Whether it is this case or another, many experts expect an appeals court to adopt the EEOC's broader view of Title VII. The U.S. Supreme Court would then have to choose between conflicting appellate decisions, potentially turning a broader interpretation of "sex" into settled law.

"I certainly think that the changing legal landscape on these issues . . . sets the stage nicely for a shift," says Jennifer Garner, an attorney with Bowditch and Dewey in Boston. "That being said, the hurdle here is the existing legal precedent."

Overturning precedent requires a compelling legal argument, Garner says. But that argument is growing stronger. "Although I'm not sure whether it will be the Christensen case that starts the shift, I do think that this change is coming, and I think it will likely come from the courts, not from Congress," she says.

Not all experts agree. Jill Rosenberg, an employment partner with Orrick in New York, thinks even the 2nd Circuit -- known as being somewhat more liberal than the 7th -- will be reluctant to overturn precedent.

"At a practical level, it's going to be hard" for courts to reinterpret the definition of "sex" in Title VII, Rosenberg says. "I think the answer does lie in legislation."

That could happen. Amendments that would broaden Title VII have been introduced on Capitol Hill regularly since the 1970s, often with bipartisan support. Rosenberg and Shea both note that a shift in the makeup of Congress in November could open the door to adoption.

Where the courts may be more willing to expand the application of Title VII in discrimination cases is in cases filed by transgender workers, Rosenberg notes. Unlike gay or lesbian plaintiffs, transgender workers who are harassed have a complaint that can be framed in terms of their sex, not their sexual orientation.

"I think the argument is a little easier because there is much more of a connection to gender," she says.

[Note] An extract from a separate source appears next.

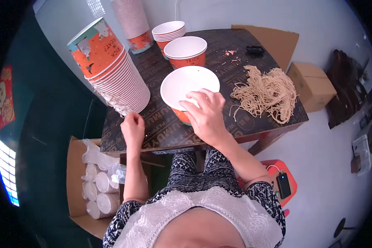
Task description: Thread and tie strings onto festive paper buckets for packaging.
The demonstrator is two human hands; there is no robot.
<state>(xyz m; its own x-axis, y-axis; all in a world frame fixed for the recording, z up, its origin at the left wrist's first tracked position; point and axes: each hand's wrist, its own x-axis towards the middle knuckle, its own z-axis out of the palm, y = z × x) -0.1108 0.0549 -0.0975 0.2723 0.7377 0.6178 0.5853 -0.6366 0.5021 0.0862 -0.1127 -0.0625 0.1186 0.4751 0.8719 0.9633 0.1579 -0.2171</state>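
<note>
A paper bucket (pixel 178 84) with a white inside and an orange printed outside stands near the table's front edge. Over its near right rim my right hand (pixel 206 115) is bent, fingertips and thumb close together at the rim; its palm hides part of the bucket wall. My left hand (pixel 133 131) is closed beside the foot of a tall leaning stack of nested buckets (pixel 122 82), and whatever its fingertips pinch is too small to make out. Thin cords hang along that stack's near side. Right of the near bucket lies a tangled heap of beige cord (pixel 268 93).
Behind are two short bucket stacks (pixel 186 51) (pixel 169 31) and another tall stack (pixel 132 25). A black object (pixel 255 50) and pinkish crumbs lie on the dark table (pixel 161 134). Below left, an open carton (pixel 76 182) holds wrapped white stacks; a red stool (pixel 287 177) carries a black device.
</note>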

Even before the law changes, however, employers are best advised to treat sexual orientation and identity as though they were already protected by Title VII. For one thing, such a policy is part of maintaining a respectful work environment, Shea notes. And Department of Labor regulations already prohibit such discrimination by any company with federal contract. And more than 30 states have civil-rights laws that cover such cases.

Even in North Carolina, one state that has not passed such a law, "I advise employers to do that," says Shea, whose office is in Winston-Salem. "There are a lot of legal claims a person can assert even in a state that offers no protections."